El sentido común asocia la idea de cultura popular a conocer los códigos “de la calle”, como si eso implicara, necesariamente, un conocimiento bajo e impuro. También se cree que la acción de parodiar, al imitar una representación ya existente, es protagonizar un hecho artístico menor, de nula importancia. Pero esa mirada olvida un detalle: el acceso a verdaderos íconos de la cultura tanto universal como local que, si no fuera por los artistas populares, jamás llegarían a ser conocidos por un montón de gente.

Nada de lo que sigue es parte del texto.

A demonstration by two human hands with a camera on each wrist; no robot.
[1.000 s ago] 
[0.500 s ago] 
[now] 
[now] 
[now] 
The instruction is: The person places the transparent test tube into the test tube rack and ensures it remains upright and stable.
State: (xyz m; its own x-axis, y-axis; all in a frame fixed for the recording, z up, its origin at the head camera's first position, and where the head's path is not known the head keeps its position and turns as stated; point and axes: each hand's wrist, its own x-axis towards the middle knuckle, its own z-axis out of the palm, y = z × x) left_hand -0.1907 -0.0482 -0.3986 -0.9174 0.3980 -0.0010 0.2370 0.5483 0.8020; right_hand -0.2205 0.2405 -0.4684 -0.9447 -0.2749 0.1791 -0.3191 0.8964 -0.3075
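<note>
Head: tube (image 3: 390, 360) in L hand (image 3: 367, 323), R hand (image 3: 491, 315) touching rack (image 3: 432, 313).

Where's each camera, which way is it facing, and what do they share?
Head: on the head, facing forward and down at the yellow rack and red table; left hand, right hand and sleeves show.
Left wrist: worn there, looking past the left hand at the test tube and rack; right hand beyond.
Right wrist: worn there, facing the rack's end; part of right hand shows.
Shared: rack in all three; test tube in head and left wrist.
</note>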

No tenía idea de lo que era el Cascanueces. En el Montevideo de los ochenta, el ballet prácticamente no existía, y en mi casa no se escuchaba música erudita. Pero en el Teatro de Verano un conjunto de parodistas llamado Caras y Caretas hacía esa parodia, lo que me permitió por primera vez, a los 7 años, escuchar esa música hermosa. Nunca había leído a Shakespeare, pero sabía quién era el rey Lear, porque Los Gaby’s, el conjunto comandado por el Tucho Orta, del que mi papá y mi mamá eran fanáticos, habían hecho la parodia el año anterior. Y yo había llorado con aquel flaquito que hacía de Cordelia cantando un diáfano falsete con una peluca gigante de algodón en la cabeza. Tampoco conocía la historia de Jack y las habichuelas mágicas, pero no podía olvidar a Pinocho Sosa colgado de una escalera de cuerda que llegaba al techo del teatro –de hecho, ese año se cayó de la cuerda y le tuvieron que enyesar la pierna por meses–, y entonces, cuando miraba un dibujito o leía un cuento que refería a esa historia tan contada en Occidente, podía saber de qué me estaban hablando.
Gracias al parodismo uruguayo supe, por primera vez, quiénes eran Sacco y Vanzetti. Escuché hablar de una novela que se llamaba Cien años de soledad, y entendí que La bella y la bestia era una historia anterior a la película de Disney. Conocí a D´Artagnan, al comendador de Fuenteovejuna, a Neil Armstrong y a Juan Moreira. Entre los diálogos y los bailes de esos tipos que me hacían reír, y que se me antojaban siempre un poco solemnes y sensibleros, se forjaba una parte del interés intelectual que me acompaña, por suerte, hasta hoy.
Porque hay cosas que sólo tienen verdadero efecto si se conocen en la infancia. Y la curiosidad, ese bichito extraño, se despierta de maneras muy diversas. El tablado de febrero, con su olorcito a pororó acaramelado y la sonrisa de mi vieja dibujada en la noche, fue también una ventana privilegiada para el mundo de la “alta cultura”; así, casi sin querer, aunque nadie lo hubiera pretendido.
Este año, los parodistas Sinvergüenzas hacen una parodia que se llama “Pan y rosas”, sobre la huelga y la inmensa marcha que realizaron las obreras textiles de Lawrence, Massachusetts, un 8 de marzo de 1912. Nazarenos da a conocer la vida de Omar Gutiérrez, personaje del que seguramente muchos niños y jóvenes uruguayos no hayan tenido, hasta ahora, ni la menor idea. La parodia la protagoniza el gran Aldo Martínez, parodista de estirpe, uno de esos que parecen haber nacido entrenados para poner el cuerpo a la imitación, pero no a una cualquiera, sino a esa caricatura con el punto justo de cursilería que nos hace pensar: “esto sólo puede existir en Carnaval”. Parece que Miguel Pendota Meneses, ese otro grande del entretenimiento de nuestro pueblo, está muy enfermo. El mayor antagonista del Carnaval será siempre el paso del tiempo, y, tal vez, el de nuestros artistas populares sea el inmerecido y poco inteligente desprecio. Las parodias de Carnaval no sólo son importantes porque dan a conocer aquello que parodian, son un hecho cultural que ofrece, cada año, nuevas miradas sobre las mismas cosas. Actualizar, ironizar, parodiar, satirizar, trascender las épocas para hacer que una historia resulte interesante más allá de su antigüedad y lejanía: vaya proeza. Esa responsabilidad, la de acercar y difundir a los espectadores personajes y anécdotas desconocidas, se suma a la de ser escuela de canto y de baile; ojalá algún día pueda también, cómodamente, volverse canal de expresión de otras masculinidades posibles. En este sencillo pero emotivo acto, vaya mi agradecimiento a todos esos bailarines, letristas, actores y cantores que, a esa niña de rulos que empezaba a mirar el mundo, le regalaron tanto amor.